WASHINGTON -- House Minority Leader Nancy Pelosi (D-Calif.) urged the president on Sunday to drop his resistance to the idea and simply bypass the upcoming debate over raising the debt ceiling by deeming the entire cap unconstitutional.
Appearing on CBS' "Face the Nation," Pelosi offered her strongest endorsement to-date of the 14th Amendment option, which holds that Congress doesn't have the power to use the debt ceiling as a hostage-taking device because the validity of the debt “shall not be questioned.”
Nancy Pelosi: Well, you ask the Republicans, because we always passed the debt ceiling. When President Bush was president, as he was incurring these massive debts, and the Republicans weren't saying 'boo' at the time. There should be, this is a conversation where there should be no doubt. In fact, if I were president, I'd use the 14th Amendment, which says that the debt of the United States will always be paid. Bob Schieffer: You would just go ahead and do it, you wouldn't wait for the Congress?

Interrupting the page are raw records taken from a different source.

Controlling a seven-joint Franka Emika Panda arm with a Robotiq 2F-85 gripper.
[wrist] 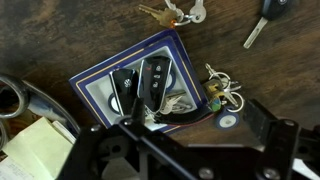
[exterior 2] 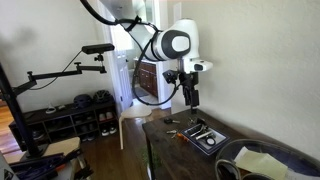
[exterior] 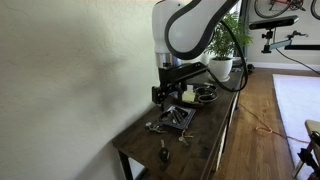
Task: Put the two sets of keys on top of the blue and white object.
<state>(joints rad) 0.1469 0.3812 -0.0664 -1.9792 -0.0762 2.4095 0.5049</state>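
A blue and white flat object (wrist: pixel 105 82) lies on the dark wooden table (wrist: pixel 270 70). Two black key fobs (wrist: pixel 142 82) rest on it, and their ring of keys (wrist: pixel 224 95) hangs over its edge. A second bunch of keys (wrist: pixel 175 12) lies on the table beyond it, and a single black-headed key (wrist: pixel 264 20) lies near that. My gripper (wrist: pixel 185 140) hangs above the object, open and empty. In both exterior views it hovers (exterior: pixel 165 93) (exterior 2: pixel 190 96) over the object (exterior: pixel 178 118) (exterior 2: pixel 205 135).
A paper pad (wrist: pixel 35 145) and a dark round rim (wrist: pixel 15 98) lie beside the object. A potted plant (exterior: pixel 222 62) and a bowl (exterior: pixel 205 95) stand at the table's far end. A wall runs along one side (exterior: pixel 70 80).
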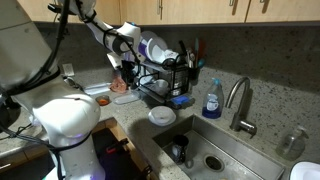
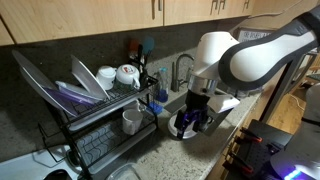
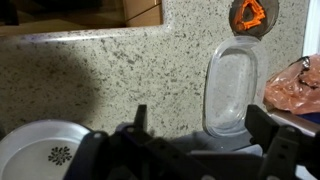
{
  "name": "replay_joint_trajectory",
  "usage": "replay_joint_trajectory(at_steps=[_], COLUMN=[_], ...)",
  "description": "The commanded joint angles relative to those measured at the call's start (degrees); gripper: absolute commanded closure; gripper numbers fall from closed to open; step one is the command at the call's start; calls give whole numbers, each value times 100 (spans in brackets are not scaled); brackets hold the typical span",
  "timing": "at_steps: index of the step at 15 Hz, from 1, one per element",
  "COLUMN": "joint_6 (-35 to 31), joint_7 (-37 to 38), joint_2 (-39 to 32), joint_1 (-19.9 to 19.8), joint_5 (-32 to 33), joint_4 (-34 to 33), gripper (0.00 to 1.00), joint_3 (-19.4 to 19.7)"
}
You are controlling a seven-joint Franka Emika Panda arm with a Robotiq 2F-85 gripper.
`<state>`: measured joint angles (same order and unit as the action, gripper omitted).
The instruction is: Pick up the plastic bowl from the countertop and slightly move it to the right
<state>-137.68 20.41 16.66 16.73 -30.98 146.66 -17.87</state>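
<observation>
In the wrist view the plastic bowl point(image 3: 232, 88) is a pale, translucent, shallow container with rounded corners, lying on the speckled countertop point(image 3: 120, 70). My gripper point(image 3: 200, 115) is open and hangs above it. The bowl's near end sits between the two dark fingers, close to the right one, and I see no contact. In an exterior view the gripper point(image 1: 125, 75) hovers over the bowl point(image 1: 122, 98) beside the dish rack. In an exterior view the gripper point(image 2: 190, 122) is largely hidden behind the arm and the bowl does not show.
An orange dish point(image 3: 248, 15) lies beyond the bowl, an orange-pink bag point(image 3: 296, 85) beside it, and a white round dish point(image 3: 45, 155) at the lower left. A black dish rack point(image 1: 165, 75) with plates, a sink point(image 1: 215, 150), a faucet point(image 1: 238, 100) and a blue soap bottle point(image 1: 211, 98) stand nearby.
</observation>
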Motion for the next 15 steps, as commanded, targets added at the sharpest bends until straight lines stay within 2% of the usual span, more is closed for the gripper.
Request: replay_joint_trajectory(at_steps=[1, 6, 10, 15], joint_6=[-73, 10, 165, 373], joint_7=[569, 1755, 2528, 2996], joint_2=[-696, -1590, -2241, -3107], joint_1=[38, 43, 235, 642], joint_5=[284, 1357, 2217, 2986], joint_4=[-475, -1263, -1912, -2684], gripper=[0, 0, 0, 0], joint_3=[-218, -450, -381, -233])
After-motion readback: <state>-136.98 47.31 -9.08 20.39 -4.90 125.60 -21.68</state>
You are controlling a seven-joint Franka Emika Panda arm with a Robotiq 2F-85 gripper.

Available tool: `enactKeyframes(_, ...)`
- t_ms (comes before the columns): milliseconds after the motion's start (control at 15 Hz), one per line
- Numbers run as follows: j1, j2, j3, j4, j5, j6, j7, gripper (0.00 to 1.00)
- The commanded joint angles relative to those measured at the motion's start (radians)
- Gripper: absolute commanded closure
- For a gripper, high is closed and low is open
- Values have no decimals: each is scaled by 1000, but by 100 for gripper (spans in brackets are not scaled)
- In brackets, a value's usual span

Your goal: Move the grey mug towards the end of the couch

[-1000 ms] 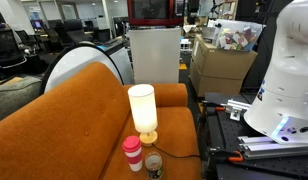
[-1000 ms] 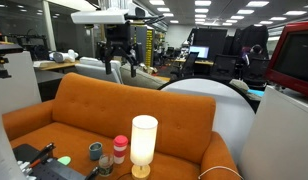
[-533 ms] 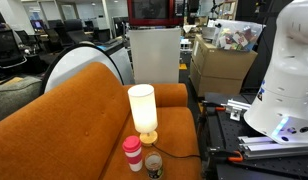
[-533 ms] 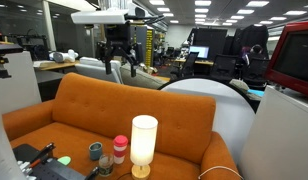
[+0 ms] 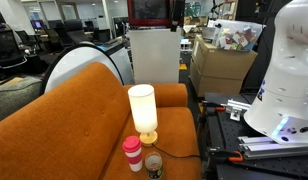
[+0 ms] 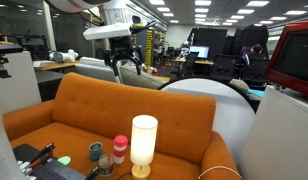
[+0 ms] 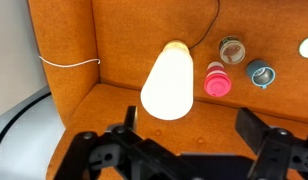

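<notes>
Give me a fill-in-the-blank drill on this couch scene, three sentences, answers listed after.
1. The couch is upholstered in ____ fabric.
2. In an exterior view, the red-and-white tumbler stands between the grey mug and the glowing ____.
3. The gripper hangs high over the couch, its jaws ____ and holding nothing.
Missing words: orange; lamp; open.
</notes>
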Motion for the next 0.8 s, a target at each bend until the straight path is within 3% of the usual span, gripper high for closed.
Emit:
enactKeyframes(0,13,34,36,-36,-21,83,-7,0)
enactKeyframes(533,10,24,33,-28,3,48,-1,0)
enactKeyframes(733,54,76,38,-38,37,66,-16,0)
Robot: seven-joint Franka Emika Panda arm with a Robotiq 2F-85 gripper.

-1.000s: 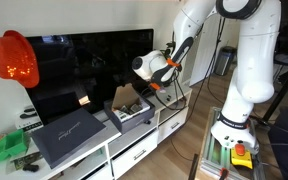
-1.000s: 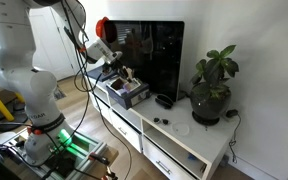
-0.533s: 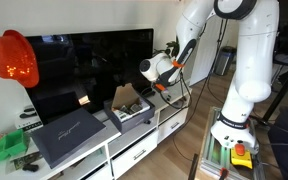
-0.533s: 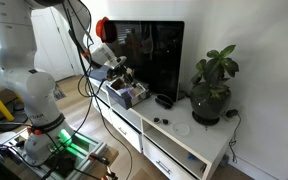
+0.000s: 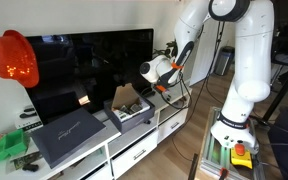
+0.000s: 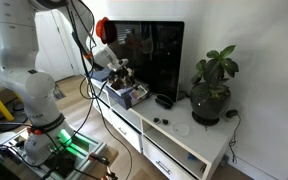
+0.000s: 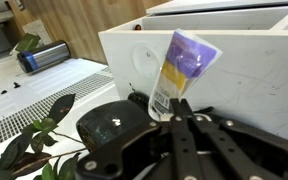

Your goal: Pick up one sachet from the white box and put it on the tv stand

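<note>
Purple and white, the sachet (image 7: 184,62) is pinched by its lower end between the closed jaws of the gripper (image 7: 181,112) in the wrist view, its free end pointing toward 12 o'clock. In both exterior views the gripper hangs just above the open white box (image 5: 134,113). The box sits on the tv stand (image 5: 134,152), with a dark grey case (image 5: 69,132) at its 9 o'clock and the television (image 5: 84,60) behind.

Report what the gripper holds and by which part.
The gripper pinches a purple-and-white sachet by its lower end, as the wrist view shows it.
</note>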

Nancy Pelosi: I would just go do it. But the Congress has incurred much of this debt. And so what are you saying, we incurred it but we're not going to pay it? If you want to say, 'We are not going to do it so much in the future,' well that's another thing. But you can't say, 'I'm not paying my past debts.'

The 14th amendment option is gaining popularity among Democrats on the Hill. Senate Majority Leader Harry Reid (D-Nev.) urged the president to deploy it when the two were contemplating the contours of the just-completed fiscal cliff debate.
The White House, however, has resisted the option, arguing that they don’t have the legal power to do so and that, even if they did, the fact that they had to resort to it would still send terrible economic signals.
"This administration does not believe that the 14th Amendment gives the president the power to ignore the debt ceiling -- period," White House Press Secretary Jay Carney said early in December.